→ **Problem description**
Repeat word for word every line of the data below, from the first through the line containing "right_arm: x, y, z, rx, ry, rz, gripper", and stop there.

→ **Data**

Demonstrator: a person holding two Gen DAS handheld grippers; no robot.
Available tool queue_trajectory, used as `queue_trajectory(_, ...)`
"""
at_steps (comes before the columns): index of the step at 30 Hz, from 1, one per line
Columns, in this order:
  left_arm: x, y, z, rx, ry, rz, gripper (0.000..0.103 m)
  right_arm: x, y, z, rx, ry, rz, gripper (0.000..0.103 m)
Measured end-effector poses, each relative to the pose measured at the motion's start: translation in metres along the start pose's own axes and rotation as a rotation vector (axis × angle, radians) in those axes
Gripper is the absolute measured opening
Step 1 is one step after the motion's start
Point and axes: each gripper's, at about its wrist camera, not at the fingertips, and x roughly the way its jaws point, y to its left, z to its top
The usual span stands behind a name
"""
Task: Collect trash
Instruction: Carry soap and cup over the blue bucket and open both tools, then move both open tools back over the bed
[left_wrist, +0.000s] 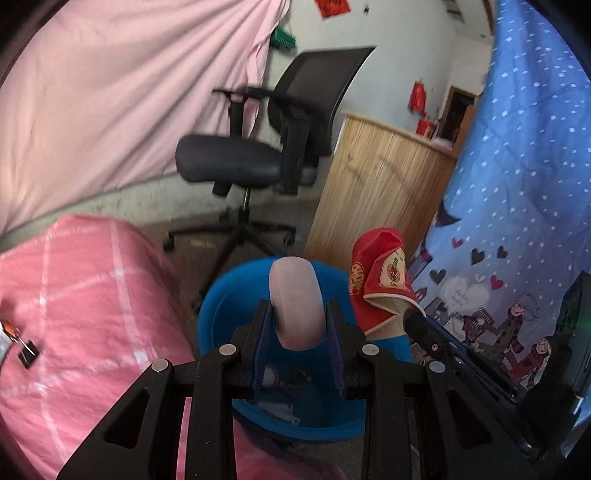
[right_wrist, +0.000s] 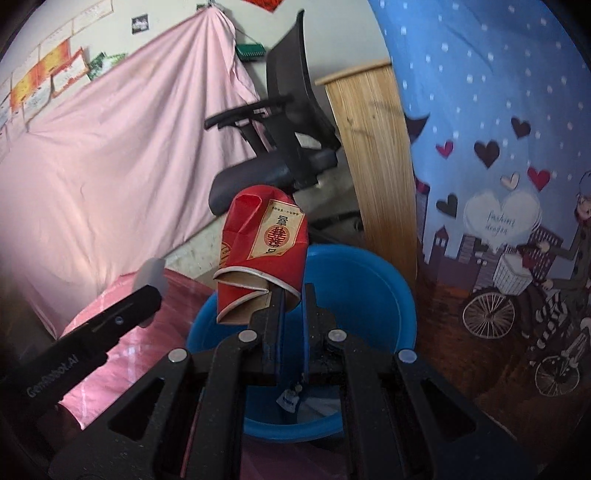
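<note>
Left wrist: left tool (left_wrist: 298, 314) pinches pale roll (left_wrist: 295, 302) | right tool (right_wrist: 293, 299) pinches red cup (right_wrist: 264, 254) | over blue bucket (right_wrist: 369, 280)

Black office chair (left_wrist: 258, 155) at frame centre; pink sheet (left_wrist: 122, 92) hung upper left; wooden panel (left_wrist: 373, 192) right of chair; blue cartoon-print cloth (left_wrist: 517, 206) at right; binder clip (left_wrist: 28, 352) on pink checked cover (left_wrist: 85, 310), lower left
</note>
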Motion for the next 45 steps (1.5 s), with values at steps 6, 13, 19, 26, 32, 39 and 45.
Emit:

→ **Solution for this task**
Demonstrator: a person holding two Gen DAS handheld grippers; no robot.
Available tool queue_trajectory, used as `queue_trajectory(_, ...)`
"""
at_steps (comes before the columns): index of the step at 30 Hz, from 1, one per line
Columns, in this order:
  left_arm: x, y, z, rx, ry, rz, gripper (0.000..0.103 m)
  right_arm: x, y, z, rx, ry, rz, gripper (0.000..0.103 m)

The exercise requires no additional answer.